This article is a highlight of my work at FocusGTS.
Abstract: In the realm of Adobe Experience Manager (AEM), nested layout components can often lead to complex scenarios that are not typically addressed in standard documentation. This article delves into a real-world case encountered at a client’s site, discussing the necessary queries, data manipulation, and the engineering decisions that followed.
Nested Nightmares: Tackling AEM Migration Challenges
There are numerous sites that talk about how to run Queries in AEM, but many do not always address real-world use cases and what you may still need to do to manipulate your data. In this article, I’m going to talk about a situation I encountered working with a client of mine, the needed queries, and the required data manipulation to help us make business decisions, and execute our engineering work.
Note: I have changed the names of all paths, components, etc.
Why Nested Layout Components in AEM Cause Headaches
Many AEM authors don’t care about the underlying technology. A CMS that makes it easy to build pages out of the box, though every company I’ve worked for who uses AEM uses it in a very heavily customized way with unique features that create their own specific challenges when it comes to upgrading versions of AEM or migrating to the Adobe Cloud Services.
For this client, their authors relied heavily on nesting layout components within each other to create the design of extra space on a page or to control column width or even padding around components. Yes, there are and were better ways to build these pages, however, that’s another discussion for another topic of content strategy and author training that I won’t get into here. These sites consisted of hundreds of thousands of pages with no ability to proactively reauthor them in a timely or cost-effective manner.
The bottom line was that the client’s engineering team had a challenge where their migration scripts would fail on certain pages with excessive nested elements. So we needed a way to identify which pages would be impacted and flag those separately to handle outside of our standard scripts.
To do this we would need to:
- Identify our sites for migration
- Identify what components were used in each site
- Identify which of these layout components were nested
- Flag those that are nested as potentially problematic.
Step One: Identify Component Paths in AEM Instance
To do this we go into AEM’s CRX, select Tools then Query from the dropdown menu. Change the Type to SQL2 instead of XPath and use a query like the one below:
SELECT *
FROM [nt:unstructured] AS comp
INNER JOIN [cq:Page] AS page ON ISDESCENDANTNODE(comp, page)
INNER JOIN [cq:PageContent] AS jcrcontent ON ISCHILDNODE(jcrcontent, page)
WHERE ISDESCENDANTNODE(page, '/content/my/site/path')
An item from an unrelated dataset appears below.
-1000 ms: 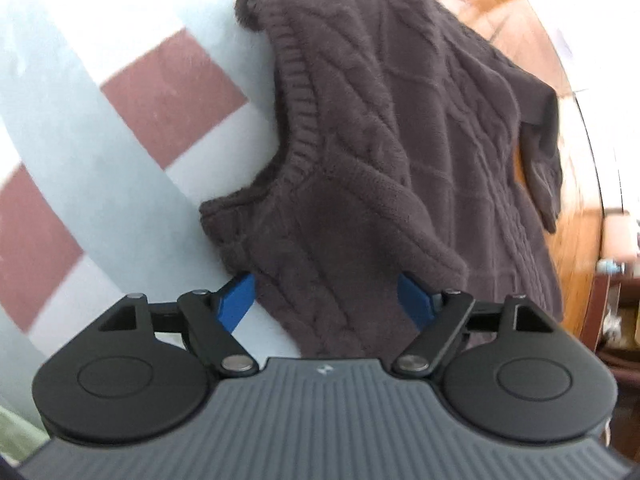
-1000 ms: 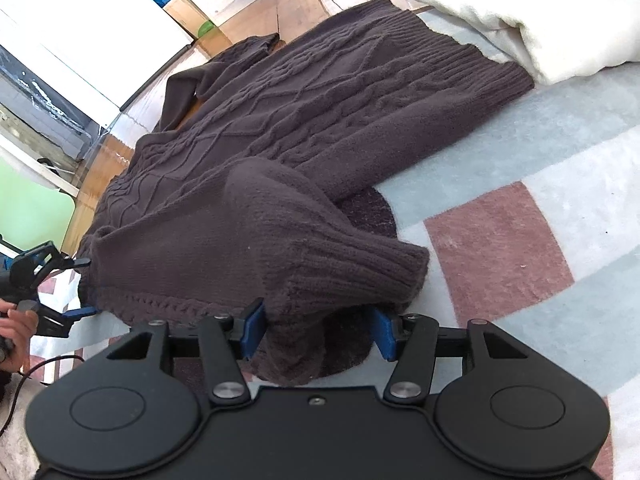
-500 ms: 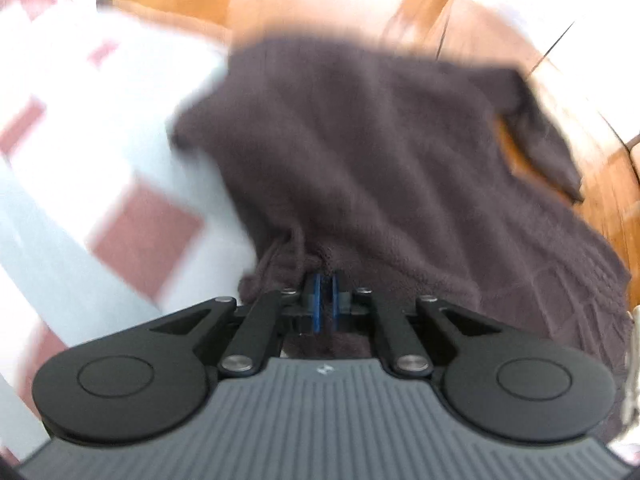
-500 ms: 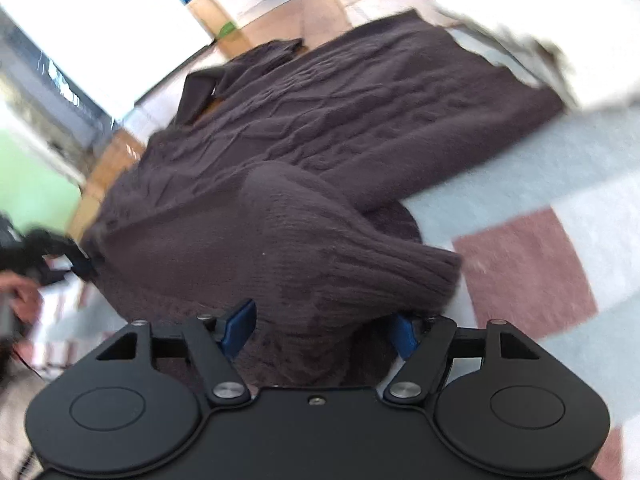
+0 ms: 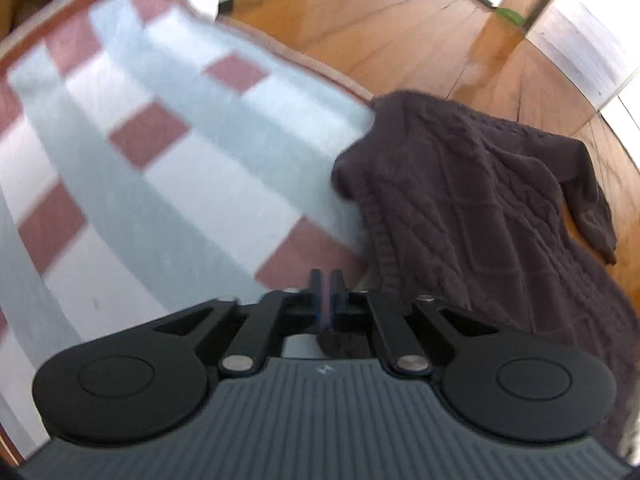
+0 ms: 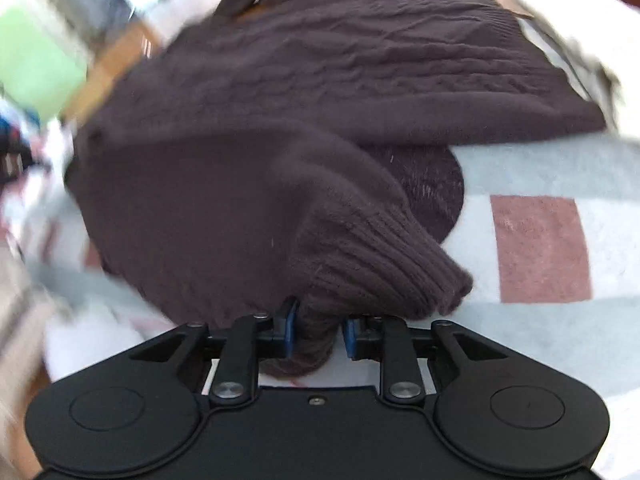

AND jcrcontent.[cq:lastReplicationAction] = 'Activate'
AND (
comp.[sling:resourceType] = 'foundation/components/content/name1'
OR comp.[sling:resourceType] = 'foundation/components/content/name2'
OR comp.[sling:resourceType] = 'foundation/components/content/name3'
-- Continue adding all components
)
For each site path, this generated tens to hundreds of thousands or more of components with their path that looked like the following nested and not nested examples.
Not Nested Example:
/content/my/site/some/page/about/queries/jcr:content/content-par/component-frame/component-column-par/column-2/difcomponent3/difcomponent2/other/form
Nested Example:
/content/my/site/some/page/about/queries/jcr:content/content-par/component-frame/ component-column-par/column-1/difcomponent2/difcomponent2/component-frame/ component-column-par/column-2/othercomponent
Step Two: Setup Data Template
From here we exported this data to Excel, though you can use Google Docs as well.
Each site report was kept in its own specific document to segment its results as well as ensure we stayed within manageable file and cell size limits.
We set up each spreadsheet with the following cell headers:
Raw Path | Components | Unique List | Final | Total | Is it nested? | How Many Nested? | Paths no JCR | Unique Paths with NLC | Count per Page | Total With Nest | Paths with NO NLC | Unique Paths with No NLC | Total No Nest |
Step Three: Formulas and Data Manipulation
Now with our data in Column A of an Excel file, we need to identify which components were used in the specific sites we used the formula:
=REGEXREPLACE(INDEX(SPLIT(A2, "/"), COLUMNS(SPLIT(A2, "/"))), "\d", "") in column B and then simply =UNIQUE(B2:B) in Column C to ensure we listed only the values once.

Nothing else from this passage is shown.